To increase transient expression of recombinant proteins in Chinese hamster ovary cells, we have engineered their protein synthetic capacity by directed manipulation of mRNA translation initiation. To control this process we constructed a nonphosphorylatable Ser(51)Ala site-directed mutant of eIF2alpha, a subunit of the trimeric eIF2 complex that is implicated in regulation of the global rate of mRNA translation initiation in eukaryotic cells. Phosphorylation of eIF2alpha by protein kinases inhibits eIF2 activity and is known to increase as cells perceive a range of stress conditions. Using single- and dual-gene plasmids introduced into CHO cells by electroporation, we found that transient expression of the eIF2alpha Ser(51)Ala mutant with firefly luciferase resulted in a 3-fold increase in reporter activity, relative to cells transfected with reporter only. This effect was maintained in transfected cells for at least 48 h after transfection.
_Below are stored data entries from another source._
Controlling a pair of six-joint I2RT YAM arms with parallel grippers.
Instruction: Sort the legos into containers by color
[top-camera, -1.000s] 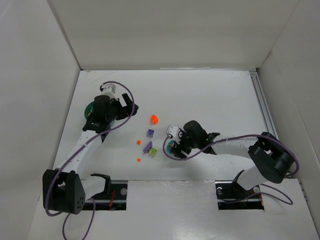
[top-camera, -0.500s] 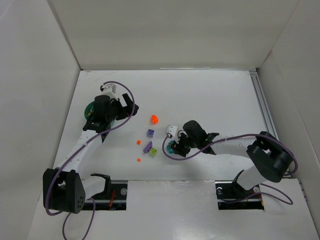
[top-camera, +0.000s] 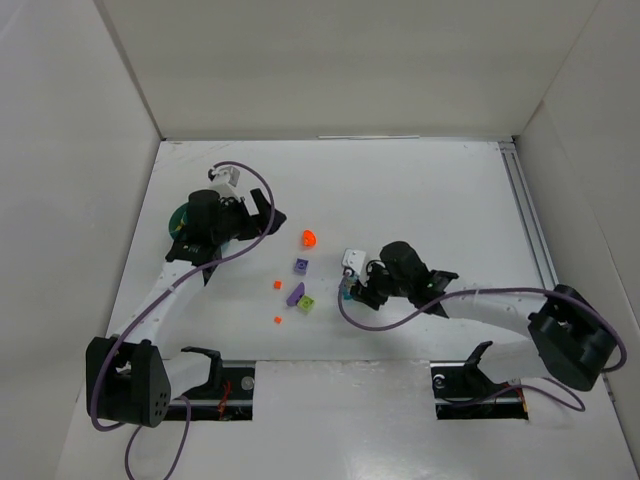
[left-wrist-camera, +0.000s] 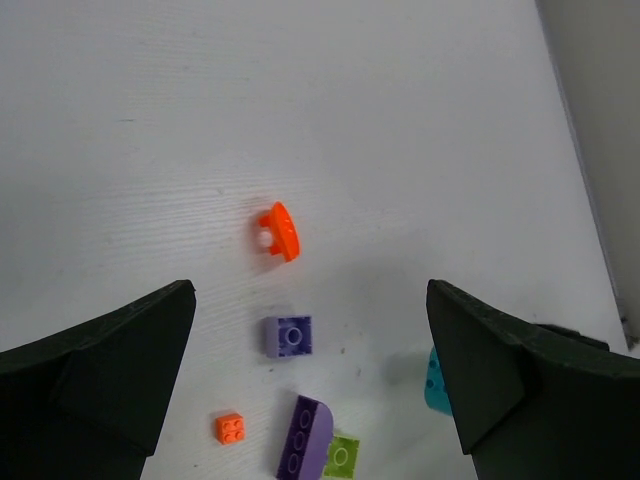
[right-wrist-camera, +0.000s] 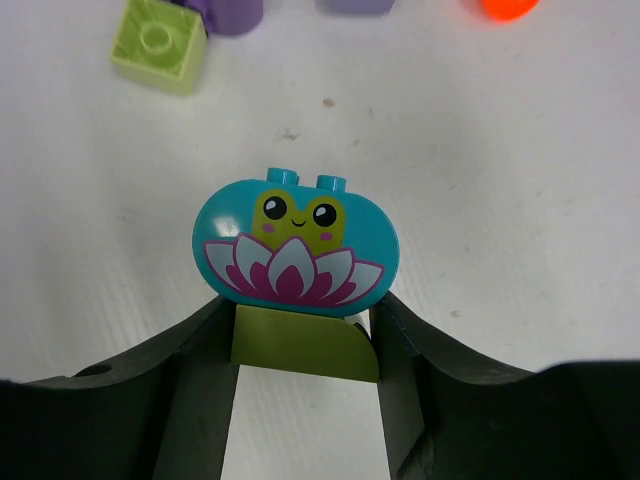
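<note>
The right gripper (right-wrist-camera: 300, 322) held a frog brick (right-wrist-camera: 295, 240), seemingly by its lime base (right-wrist-camera: 305, 350); the left gripper (left-wrist-camera: 310, 290) stood wide.

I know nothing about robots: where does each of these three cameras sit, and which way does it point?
Top view: fixed above and behind the arms, facing down on the white table; left arm and right arm show whole, bases at the bottom.
Left wrist view: on the left arm, facing forward and down at loose bricks; its open fingers fill the lower corners.
Right wrist view: on the right arm, facing down, close on a cyan frog brick between its fingers.
Shared: the lime brick shows in all three.
</note>
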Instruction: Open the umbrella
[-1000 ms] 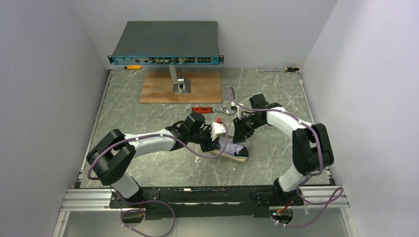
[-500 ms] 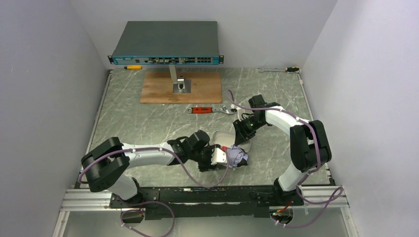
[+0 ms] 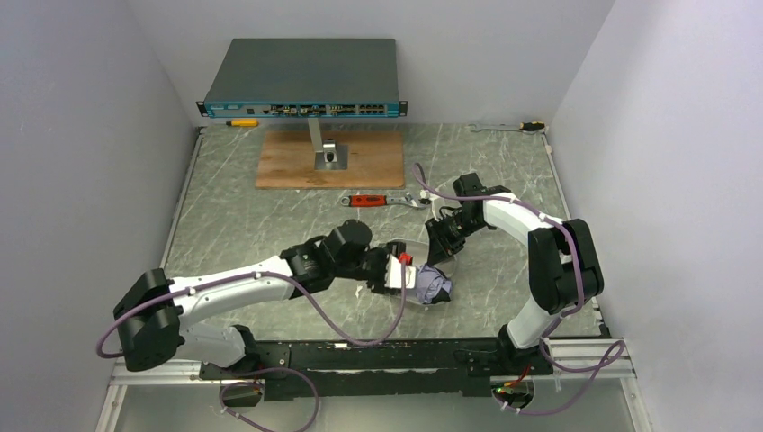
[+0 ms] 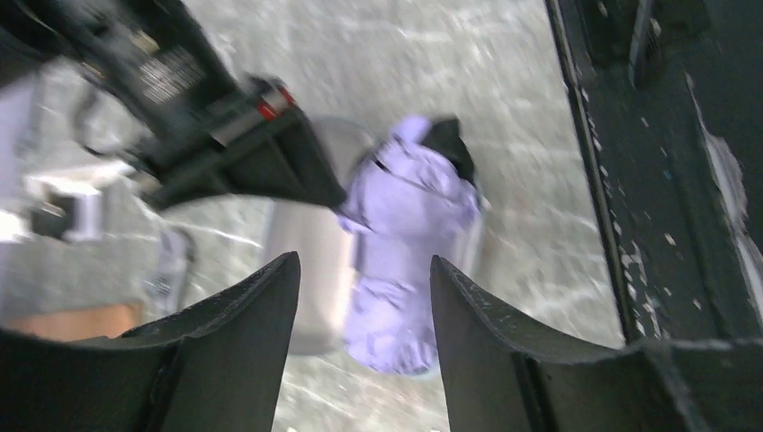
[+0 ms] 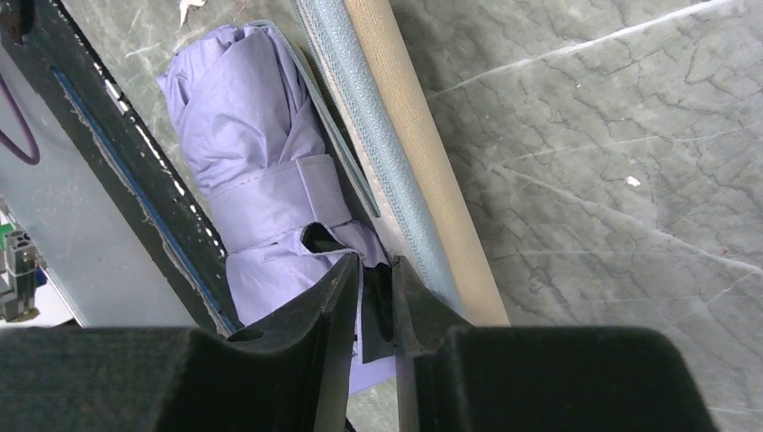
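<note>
The umbrella (image 3: 435, 286) is a folded lilac bundle with a strap round it, lying on the marble table near the front rail. It rests against a flat beige and teal sleeve (image 5: 405, 153). My left gripper (image 3: 403, 273) stands open just left of it. In the left wrist view the umbrella (image 4: 405, 234) lies ahead of the left gripper (image 4: 364, 261), beyond the spread fingertips and free of them. My right gripper (image 3: 441, 247) reaches in from behind. In the right wrist view the umbrella (image 5: 252, 180) shows black and lilac fabric at its end, and the right gripper (image 5: 373, 261) is shut on that fabric.
A red-handled wrench (image 3: 373, 200) lies behind the grippers. Further back are a wooden board (image 3: 288, 162) with a metal post, a network switch (image 3: 304, 76), a yellow screwdriver (image 3: 241, 122) and a second wrench (image 3: 513, 128). The black front rail (image 4: 648, 180) runs close beside the umbrella.
My left gripper has opened wider, let the umbrella go and drawn back toward the front. The umbrella has slid nearer the front rail. The right gripper has kept its pinch.
</note>
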You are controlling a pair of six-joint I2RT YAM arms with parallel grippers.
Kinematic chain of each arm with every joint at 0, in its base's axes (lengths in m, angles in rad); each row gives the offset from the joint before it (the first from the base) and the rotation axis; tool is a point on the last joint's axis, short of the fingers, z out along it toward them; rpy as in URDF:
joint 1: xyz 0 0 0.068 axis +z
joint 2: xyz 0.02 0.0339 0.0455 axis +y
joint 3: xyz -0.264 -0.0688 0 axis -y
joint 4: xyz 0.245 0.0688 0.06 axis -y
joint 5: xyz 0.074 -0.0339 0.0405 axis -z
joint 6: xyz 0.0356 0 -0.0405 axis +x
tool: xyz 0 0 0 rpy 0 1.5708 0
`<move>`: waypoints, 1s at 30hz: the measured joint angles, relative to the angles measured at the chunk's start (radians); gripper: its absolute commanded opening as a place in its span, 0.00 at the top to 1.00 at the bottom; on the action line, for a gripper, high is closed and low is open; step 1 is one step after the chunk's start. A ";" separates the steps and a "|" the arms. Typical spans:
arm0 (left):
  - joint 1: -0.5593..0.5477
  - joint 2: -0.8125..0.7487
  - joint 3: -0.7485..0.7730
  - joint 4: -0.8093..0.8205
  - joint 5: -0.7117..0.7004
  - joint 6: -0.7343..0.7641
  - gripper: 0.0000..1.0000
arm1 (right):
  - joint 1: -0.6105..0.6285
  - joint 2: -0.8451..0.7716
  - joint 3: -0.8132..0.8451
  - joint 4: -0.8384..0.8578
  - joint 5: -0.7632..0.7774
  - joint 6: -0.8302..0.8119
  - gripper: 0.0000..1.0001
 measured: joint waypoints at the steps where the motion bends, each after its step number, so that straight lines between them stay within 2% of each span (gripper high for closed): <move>1: 0.000 0.006 0.037 -0.001 -0.001 0.007 0.39 | 0.000 0.000 0.000 0.000 -0.005 0.000 0.78; 5: 0.002 0.074 0.138 0.003 -0.010 0.042 0.35 | 0.000 0.000 0.000 0.000 -0.021 0.001 0.78; 11: 0.006 0.203 0.131 -0.017 -0.036 0.113 0.27 | 0.002 0.000 0.000 0.000 -0.023 0.002 0.78; 20: 0.004 0.381 0.163 -0.092 -0.047 0.195 0.25 | 0.002 0.000 0.001 -0.015 -0.025 0.000 0.76; 22: -0.002 0.401 0.167 -0.109 -0.044 0.219 0.28 | 0.003 0.000 0.001 -0.023 -0.024 0.000 0.75; 25: -0.004 0.431 0.173 -0.120 -0.047 0.252 0.39 | 0.000 0.000 0.001 -0.026 -0.019 -0.003 0.73; 29: -0.004 0.478 0.238 -0.155 -0.064 0.258 0.89 | -0.020 0.013 0.020 -0.043 -0.011 -0.010 0.70; 30: -0.004 0.486 0.254 -0.157 -0.072 0.252 0.98 | -0.029 0.019 0.031 -0.048 -0.010 -0.012 0.70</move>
Expression of the wild-type eIF2alpha protein had no such effect. Elevated luciferase activity was associated with a reduction in the level of eIF2alpha phosphorylation in cells transfected with the mutant eIF2alpha construct. Transfection of CHO cells with the luciferase-only construct resulted in a marked decrease in the global rate of protein synthesis in the whole cell population 6 h post-transfection. However, expression of the mutant Ser(51)Ala or wild-type eIF2alpha proteins restored the rate of protein synthesis in transfected cells to a level equivalent to or exceeding that of control cells. Associated with this, entry of plasmid DNA into cells during electroporation was visualized by confocal microscopy using a rhodamine-labeled plasmid construct expressing green fluorescent protein. Six hours after transfection, plasmid DNA was present in all cells, albeit to a variable extent. These data suggest that entry of naked DNA into the cell itself functions to inhibit protein synthesis by signaling mechanisms affecting control of mRNA translation by eIF2. This work therefore forms the basis of a rational strategy to generically up-regulate transient expression of recombinant proteins by simultaneous host cell engineering.